A recent story on the BBC reminded me of the start to this song.

Primark loosing £650 million a month in revenue.

When businesses who have a very tight business model come to a disruptive change quickly, they can’t adapt.

Imagine going from £21 million in sales revenue a day to zero with no forward strategy. Surely a responsible company that turns over £650 million a month would have a back-up plan.

I know that I wouldn’t want to be George Weston the CEO of Primark, the UK’s budget clothing retailer. They responsibly closed the doors on the 22nd March and haven’t sold anything since. Simply because they have focussed on the stores and not with an online offering. Leaving the owners Associated British Foods with a huge headache.

Without the use of the Furlough scheme a good proportion of their 68,000 staff across Europe would have been made redundant during the COVID-19 lockdown.

I’m not surprised that Primark doesn’t have an online shop, the goods simply aren’t worth enough in purchase value to warrant the hassle of handling, postage and returns. But they could have implemented a click and collect service.

The discussions around bigger companies having more resilience in these challenging times simply isn’t true. They just have everything bigger than your average SME. So, this has to start the discussion around how you can diversify and make sure you have as many aligns covered during a challenging period of trading – or you are left with the same headaches as Primark.

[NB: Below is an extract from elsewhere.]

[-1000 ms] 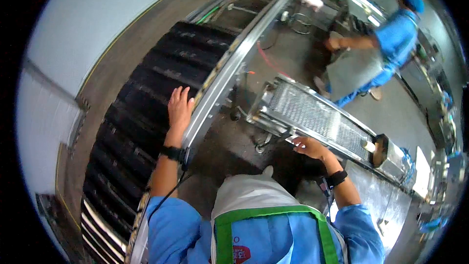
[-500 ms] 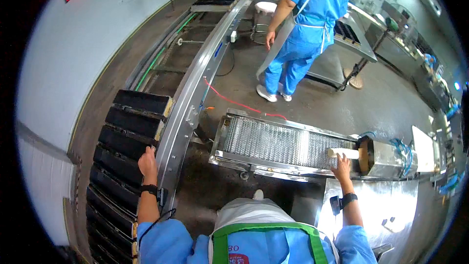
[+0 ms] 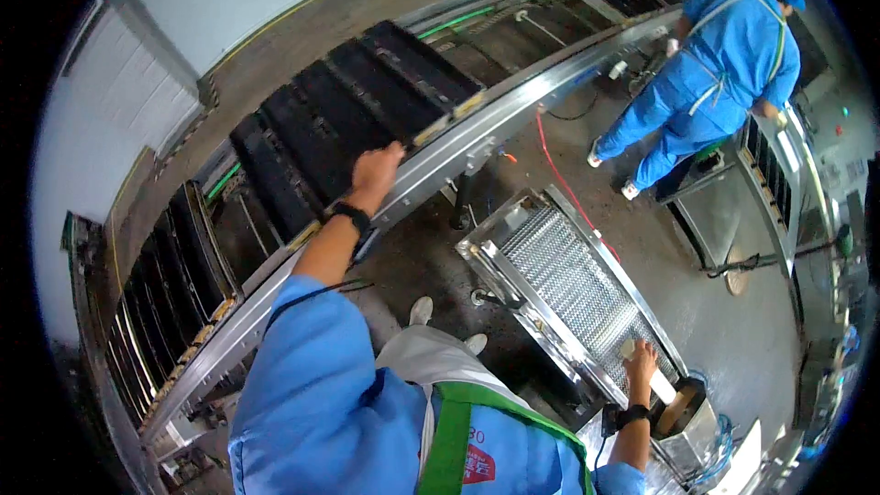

Even when the stores open again, the seasons have moved on. They will be left with out-of-date stock and will have to play catch-up with new stock from suppliers. Which would have been planned months in advance. The business model simply has no room for disruption.

What can we take from this situation and can we apply some of the lessons Primark are learning? I go back to the lyrics of the song.

“As much as you like to control your environment
. The reality is: everything changes.”

Have you adapted during this challenging period, are you closed because of this lockdown?

On the premise that we could have future lockdowns or pandemics, what can you change to disrupt this situation and continue to trade?